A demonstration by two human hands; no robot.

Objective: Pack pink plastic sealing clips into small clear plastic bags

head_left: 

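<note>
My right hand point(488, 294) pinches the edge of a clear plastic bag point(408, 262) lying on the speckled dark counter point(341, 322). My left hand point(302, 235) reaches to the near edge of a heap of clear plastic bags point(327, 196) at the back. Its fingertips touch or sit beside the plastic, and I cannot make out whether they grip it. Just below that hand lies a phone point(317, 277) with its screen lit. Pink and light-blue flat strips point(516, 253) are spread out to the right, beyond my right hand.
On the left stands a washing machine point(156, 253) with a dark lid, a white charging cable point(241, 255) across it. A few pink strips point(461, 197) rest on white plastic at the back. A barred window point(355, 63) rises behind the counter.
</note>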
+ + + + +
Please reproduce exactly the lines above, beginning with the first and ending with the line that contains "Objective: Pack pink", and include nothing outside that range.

Written response:
A demonstration by two human hands; no robot.

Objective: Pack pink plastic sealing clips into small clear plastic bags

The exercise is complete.